__Task to complete__
What you need to produce from the material below is an exact transcription of the lines from the one with "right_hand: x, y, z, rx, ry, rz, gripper" through the one with "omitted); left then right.", both included, and no other line.

__Data to examine__
BEGIN

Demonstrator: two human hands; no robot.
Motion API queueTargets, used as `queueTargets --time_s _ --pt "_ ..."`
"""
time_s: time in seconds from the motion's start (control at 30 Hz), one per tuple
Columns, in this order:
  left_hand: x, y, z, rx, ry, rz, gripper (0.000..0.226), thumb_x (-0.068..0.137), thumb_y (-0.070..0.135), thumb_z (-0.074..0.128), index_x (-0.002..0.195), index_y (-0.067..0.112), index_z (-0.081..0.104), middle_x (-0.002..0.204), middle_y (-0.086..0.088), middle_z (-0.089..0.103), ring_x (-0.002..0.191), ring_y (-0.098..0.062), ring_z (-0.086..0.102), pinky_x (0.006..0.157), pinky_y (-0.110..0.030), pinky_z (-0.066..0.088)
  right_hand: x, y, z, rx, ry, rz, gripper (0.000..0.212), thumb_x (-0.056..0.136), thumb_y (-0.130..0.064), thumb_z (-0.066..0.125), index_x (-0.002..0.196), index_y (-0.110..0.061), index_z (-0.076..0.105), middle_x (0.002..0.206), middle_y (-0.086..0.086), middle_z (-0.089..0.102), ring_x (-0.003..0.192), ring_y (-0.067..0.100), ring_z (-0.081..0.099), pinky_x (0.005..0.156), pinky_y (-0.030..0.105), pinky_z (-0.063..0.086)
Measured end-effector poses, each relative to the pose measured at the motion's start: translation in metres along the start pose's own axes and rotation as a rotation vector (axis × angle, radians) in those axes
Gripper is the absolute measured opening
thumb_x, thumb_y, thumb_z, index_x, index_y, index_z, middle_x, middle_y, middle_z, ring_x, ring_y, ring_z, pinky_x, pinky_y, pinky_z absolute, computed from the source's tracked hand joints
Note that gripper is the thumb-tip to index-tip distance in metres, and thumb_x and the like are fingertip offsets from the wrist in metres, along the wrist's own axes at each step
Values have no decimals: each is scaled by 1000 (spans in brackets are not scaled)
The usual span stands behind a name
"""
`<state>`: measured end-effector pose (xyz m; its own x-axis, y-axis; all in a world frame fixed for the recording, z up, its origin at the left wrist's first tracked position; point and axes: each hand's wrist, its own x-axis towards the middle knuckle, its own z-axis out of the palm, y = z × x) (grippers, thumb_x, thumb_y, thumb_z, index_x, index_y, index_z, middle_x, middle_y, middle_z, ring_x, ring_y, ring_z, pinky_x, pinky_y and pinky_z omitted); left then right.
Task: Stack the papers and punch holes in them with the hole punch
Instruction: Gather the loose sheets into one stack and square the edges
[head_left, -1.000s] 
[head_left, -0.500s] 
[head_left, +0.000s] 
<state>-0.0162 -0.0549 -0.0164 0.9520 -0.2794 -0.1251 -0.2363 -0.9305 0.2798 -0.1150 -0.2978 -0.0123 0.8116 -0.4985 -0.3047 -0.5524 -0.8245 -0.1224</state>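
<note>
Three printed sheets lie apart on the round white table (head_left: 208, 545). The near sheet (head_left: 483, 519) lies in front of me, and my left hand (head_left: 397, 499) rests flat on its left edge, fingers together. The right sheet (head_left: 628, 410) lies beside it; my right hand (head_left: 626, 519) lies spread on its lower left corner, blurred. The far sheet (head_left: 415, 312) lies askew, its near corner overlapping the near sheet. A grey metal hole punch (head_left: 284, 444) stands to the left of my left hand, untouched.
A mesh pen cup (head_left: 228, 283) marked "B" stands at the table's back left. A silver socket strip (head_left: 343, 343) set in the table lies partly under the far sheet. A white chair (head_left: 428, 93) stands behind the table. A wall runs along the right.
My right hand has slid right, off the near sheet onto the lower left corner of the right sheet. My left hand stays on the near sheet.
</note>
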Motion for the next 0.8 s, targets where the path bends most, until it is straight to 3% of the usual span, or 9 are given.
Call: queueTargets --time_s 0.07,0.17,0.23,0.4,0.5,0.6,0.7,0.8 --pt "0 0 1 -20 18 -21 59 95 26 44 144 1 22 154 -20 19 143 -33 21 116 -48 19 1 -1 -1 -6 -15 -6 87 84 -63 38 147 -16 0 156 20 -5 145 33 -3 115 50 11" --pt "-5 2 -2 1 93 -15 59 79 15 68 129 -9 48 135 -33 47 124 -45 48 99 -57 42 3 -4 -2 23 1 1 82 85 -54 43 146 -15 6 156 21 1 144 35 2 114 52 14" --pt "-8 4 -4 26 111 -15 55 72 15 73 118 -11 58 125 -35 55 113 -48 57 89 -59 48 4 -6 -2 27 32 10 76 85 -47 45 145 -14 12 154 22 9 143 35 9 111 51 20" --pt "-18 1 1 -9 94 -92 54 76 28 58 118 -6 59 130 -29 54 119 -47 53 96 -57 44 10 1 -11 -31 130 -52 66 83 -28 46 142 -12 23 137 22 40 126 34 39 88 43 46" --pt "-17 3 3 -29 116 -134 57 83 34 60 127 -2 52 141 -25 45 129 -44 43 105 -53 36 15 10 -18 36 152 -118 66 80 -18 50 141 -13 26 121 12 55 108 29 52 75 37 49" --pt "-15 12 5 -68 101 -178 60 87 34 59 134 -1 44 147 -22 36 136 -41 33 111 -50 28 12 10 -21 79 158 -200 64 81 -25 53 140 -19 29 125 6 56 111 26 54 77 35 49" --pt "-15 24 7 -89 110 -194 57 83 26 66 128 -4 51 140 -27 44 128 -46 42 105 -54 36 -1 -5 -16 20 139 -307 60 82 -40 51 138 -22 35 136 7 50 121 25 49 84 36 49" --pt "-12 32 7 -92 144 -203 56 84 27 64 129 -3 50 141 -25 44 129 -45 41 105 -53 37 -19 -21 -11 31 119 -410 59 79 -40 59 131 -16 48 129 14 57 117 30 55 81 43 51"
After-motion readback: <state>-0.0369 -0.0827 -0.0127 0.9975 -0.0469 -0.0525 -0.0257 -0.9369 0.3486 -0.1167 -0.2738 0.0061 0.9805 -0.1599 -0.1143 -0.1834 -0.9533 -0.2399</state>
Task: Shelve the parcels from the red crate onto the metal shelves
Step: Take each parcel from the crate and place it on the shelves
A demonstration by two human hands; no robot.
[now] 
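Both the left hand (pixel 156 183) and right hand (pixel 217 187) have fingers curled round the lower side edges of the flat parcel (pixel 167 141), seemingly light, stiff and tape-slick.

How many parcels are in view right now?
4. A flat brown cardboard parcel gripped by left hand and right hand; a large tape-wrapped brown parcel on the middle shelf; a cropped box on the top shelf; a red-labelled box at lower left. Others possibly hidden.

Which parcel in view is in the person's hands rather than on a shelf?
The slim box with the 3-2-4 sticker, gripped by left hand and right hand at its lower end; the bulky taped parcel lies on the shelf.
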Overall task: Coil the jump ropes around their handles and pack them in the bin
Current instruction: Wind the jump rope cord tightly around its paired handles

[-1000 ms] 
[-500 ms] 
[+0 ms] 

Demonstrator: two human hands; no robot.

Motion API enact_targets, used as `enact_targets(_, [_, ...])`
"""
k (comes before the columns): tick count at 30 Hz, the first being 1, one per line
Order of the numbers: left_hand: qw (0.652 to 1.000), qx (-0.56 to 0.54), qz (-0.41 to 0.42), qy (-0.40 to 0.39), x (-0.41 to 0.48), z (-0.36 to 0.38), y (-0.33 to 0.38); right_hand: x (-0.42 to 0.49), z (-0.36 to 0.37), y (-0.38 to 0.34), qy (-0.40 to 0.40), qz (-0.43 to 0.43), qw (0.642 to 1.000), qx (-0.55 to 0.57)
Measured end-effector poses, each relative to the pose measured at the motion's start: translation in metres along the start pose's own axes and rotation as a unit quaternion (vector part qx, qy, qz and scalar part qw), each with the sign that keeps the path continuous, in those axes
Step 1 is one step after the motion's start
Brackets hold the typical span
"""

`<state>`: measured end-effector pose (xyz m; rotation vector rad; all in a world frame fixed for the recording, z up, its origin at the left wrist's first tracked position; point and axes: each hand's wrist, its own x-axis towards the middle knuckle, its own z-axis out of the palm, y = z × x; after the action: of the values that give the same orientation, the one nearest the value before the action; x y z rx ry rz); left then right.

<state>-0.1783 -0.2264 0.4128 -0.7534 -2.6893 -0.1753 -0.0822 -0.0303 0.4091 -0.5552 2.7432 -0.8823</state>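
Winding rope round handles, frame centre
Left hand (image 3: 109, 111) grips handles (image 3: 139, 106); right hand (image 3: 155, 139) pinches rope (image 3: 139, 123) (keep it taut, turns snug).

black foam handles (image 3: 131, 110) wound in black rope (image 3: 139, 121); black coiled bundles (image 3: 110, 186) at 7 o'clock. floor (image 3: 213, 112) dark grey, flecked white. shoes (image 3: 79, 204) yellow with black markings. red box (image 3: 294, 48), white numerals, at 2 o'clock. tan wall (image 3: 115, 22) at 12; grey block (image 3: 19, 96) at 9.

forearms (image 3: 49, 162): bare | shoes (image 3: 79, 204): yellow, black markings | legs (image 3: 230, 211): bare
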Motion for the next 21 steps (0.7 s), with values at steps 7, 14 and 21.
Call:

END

__Answer for this exercise__
  right_hand: x, y, z, rx, ry, rz, gripper (0.000..0.212), thumb_x (-0.056..0.136), thumb_y (-0.130..0.064), thumb_z (-0.066..0.125), index_x (-0.002..0.196), index_y (-0.110..0.061), index_z (-0.076..0.105), middle_x (0.002..0.206), middle_y (-0.086..0.086), middle_z (-0.089..0.102), ring_x (-0.003..0.192), ring_y (-0.067..0.100), ring_z (-0.081..0.099), pinky_x (0.005..0.156), pinky_y (-0.030..0.105), pinky_z (-0.063..0.086)
Measured end-effector poses, each relative to the pose measured at the motion's start: translation in metres along the start pose's own axes and rotation as a rotation vector (axis × angle, radians) in those axes
Gripper is the absolute measured opening
thumb_x, thumb_y, thumb_z, index_x, index_y, index_z, middle_x, middle_y, middle_z, ring_x, ring_y, ring_z, pinky_x, pinky_y, pinky_z absolute, computed from the source's tracked hand joints
Note that gripper is the thumb-tip to index-tip distance in metres, and thumb_x and the like are fingertip offsets from the wrist in metres, along the wrist's own axes at each step
Values have no decimals: each is scaled by 1000 (spans in brackets are not scaled)
The usual span stands behind a name
"""
`<state>`: measured end-effector pose (xyz m; its own x-axis, y-axis; all in a world frame fixed for the recording, z up, its origin at the left wrist's first tracked position; point and axes: each hand's wrist, its own x-axis towards the middle knuckle, its own z-axis out of the palm, y = z × x) (grippers, thumb_x, thumb_y, thumb_z, index_x, index_y, index_z, middle_x, middle_y, middle_z, ring_x, ring_y, ring_z, pinky_x, pinky_y and pinky_z omitted); left then right.

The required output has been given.